## Your task
The string "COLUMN" may appear in lines of the listing. Report each line where it does.

Start of Data for analysis

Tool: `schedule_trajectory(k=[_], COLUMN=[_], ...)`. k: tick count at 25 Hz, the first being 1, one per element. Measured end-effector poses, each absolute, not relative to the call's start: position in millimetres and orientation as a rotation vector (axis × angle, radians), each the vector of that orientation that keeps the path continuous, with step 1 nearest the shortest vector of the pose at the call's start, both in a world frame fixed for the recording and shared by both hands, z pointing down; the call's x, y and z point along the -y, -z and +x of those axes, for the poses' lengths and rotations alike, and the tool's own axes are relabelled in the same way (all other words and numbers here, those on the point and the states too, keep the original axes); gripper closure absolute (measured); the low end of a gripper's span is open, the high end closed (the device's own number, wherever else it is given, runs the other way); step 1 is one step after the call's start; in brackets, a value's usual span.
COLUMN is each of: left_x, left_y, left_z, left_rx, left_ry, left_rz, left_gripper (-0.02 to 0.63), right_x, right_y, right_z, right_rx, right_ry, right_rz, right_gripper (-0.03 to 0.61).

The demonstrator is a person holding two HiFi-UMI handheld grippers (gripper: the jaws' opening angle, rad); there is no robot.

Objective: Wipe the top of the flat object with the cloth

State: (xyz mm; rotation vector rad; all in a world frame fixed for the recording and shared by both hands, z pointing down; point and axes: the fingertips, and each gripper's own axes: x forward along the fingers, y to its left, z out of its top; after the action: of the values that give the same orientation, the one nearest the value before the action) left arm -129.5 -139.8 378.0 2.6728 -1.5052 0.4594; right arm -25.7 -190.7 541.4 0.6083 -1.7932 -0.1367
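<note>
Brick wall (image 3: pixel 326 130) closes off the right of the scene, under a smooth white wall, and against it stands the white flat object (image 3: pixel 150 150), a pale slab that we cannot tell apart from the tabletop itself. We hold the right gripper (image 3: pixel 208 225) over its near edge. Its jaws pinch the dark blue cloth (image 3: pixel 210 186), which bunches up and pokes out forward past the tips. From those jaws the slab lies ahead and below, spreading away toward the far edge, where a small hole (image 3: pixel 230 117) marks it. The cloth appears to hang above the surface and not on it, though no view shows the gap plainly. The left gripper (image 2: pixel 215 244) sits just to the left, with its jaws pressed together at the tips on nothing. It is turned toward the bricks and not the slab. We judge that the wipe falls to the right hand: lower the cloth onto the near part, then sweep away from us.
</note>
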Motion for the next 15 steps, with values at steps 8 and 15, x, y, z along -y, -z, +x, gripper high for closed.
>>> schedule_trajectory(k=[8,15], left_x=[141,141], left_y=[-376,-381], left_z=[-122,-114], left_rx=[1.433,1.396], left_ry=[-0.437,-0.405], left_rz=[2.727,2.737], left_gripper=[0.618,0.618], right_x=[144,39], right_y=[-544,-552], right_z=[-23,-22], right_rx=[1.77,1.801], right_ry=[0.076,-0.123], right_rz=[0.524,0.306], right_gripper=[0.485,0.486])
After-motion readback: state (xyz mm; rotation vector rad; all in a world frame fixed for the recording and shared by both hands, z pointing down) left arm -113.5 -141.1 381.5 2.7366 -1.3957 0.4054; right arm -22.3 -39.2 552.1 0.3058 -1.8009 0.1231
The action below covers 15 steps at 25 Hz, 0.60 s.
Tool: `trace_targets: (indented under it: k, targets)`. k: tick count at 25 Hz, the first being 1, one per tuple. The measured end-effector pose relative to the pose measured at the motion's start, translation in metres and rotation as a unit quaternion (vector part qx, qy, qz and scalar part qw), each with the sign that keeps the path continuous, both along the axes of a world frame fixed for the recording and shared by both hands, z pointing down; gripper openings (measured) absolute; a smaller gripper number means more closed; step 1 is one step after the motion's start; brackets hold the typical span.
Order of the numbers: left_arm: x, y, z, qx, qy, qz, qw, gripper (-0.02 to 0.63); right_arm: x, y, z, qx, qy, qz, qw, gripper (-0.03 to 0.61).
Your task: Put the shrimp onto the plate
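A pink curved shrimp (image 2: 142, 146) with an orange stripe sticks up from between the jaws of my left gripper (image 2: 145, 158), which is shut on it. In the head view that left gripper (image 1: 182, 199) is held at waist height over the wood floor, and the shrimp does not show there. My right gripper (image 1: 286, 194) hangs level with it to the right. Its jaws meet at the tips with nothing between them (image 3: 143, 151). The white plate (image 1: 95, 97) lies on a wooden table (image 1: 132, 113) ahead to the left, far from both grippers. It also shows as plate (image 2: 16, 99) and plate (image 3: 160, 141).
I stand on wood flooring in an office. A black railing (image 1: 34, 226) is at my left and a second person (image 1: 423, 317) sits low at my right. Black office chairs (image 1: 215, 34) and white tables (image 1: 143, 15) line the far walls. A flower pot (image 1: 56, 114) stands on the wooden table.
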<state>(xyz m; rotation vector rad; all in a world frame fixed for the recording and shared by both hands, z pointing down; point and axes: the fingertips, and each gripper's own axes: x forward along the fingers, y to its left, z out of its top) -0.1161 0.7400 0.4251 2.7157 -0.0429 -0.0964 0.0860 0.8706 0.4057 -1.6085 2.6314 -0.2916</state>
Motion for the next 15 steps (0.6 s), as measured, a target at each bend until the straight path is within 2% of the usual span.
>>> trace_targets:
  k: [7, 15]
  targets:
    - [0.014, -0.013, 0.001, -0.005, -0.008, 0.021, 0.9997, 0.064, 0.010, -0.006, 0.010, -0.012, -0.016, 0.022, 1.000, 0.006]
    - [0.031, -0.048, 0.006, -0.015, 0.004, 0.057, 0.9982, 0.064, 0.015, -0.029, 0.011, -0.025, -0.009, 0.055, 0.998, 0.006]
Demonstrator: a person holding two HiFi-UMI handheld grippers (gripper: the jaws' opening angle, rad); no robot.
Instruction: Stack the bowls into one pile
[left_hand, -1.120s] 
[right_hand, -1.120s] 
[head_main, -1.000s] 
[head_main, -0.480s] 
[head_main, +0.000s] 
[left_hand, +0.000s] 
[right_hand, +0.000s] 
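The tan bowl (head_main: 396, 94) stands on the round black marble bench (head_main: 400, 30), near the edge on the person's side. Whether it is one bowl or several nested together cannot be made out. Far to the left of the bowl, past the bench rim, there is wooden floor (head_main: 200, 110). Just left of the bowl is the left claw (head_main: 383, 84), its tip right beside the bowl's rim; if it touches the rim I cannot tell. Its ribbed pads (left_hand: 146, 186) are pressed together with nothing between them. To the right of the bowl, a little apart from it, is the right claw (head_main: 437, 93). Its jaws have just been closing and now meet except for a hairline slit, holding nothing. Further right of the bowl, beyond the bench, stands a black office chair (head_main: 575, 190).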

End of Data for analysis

## Written response
Tool: `schedule_trajectory(k=[_], COLUMN=[_], ...)`. k: tick count at 25 Hz, the first being 1, one per element. Measured end-effector poses, each absolute, not relative to the call's start: position in millimetres and orientation as a rotation vector (axis × angle, radians), each the vector of that orientation that keeps the path continuous, with step 1 nearest the shortest vector of the pose at the call's start, both in a world frame fixed for the recording and shared by both hands, z pointing down; the call's x, y and z point along the -y, -z and +x of those axes, for the poses' lengths and rotations alike, and the tool's own axes are relabelled in the same way (all other words and numbers here, those on the point and the states too, keep the original axes); gripper closure absolute (measured); the low end of a gripper's span is open, the high end closed (the device's own number, wherever else it is given, runs the other way); step 1 is one step after the call's start; in brackets, a value's usual span.
COLUMN is each of: left_x, left_y, left_z, left_rx, left_ry, left_rz, left_gripper (-0.02 to 0.63), right_x, right_y, right_z, right_rx, right_ry, right_rz, right_gripper (-0.03 to 0.61).

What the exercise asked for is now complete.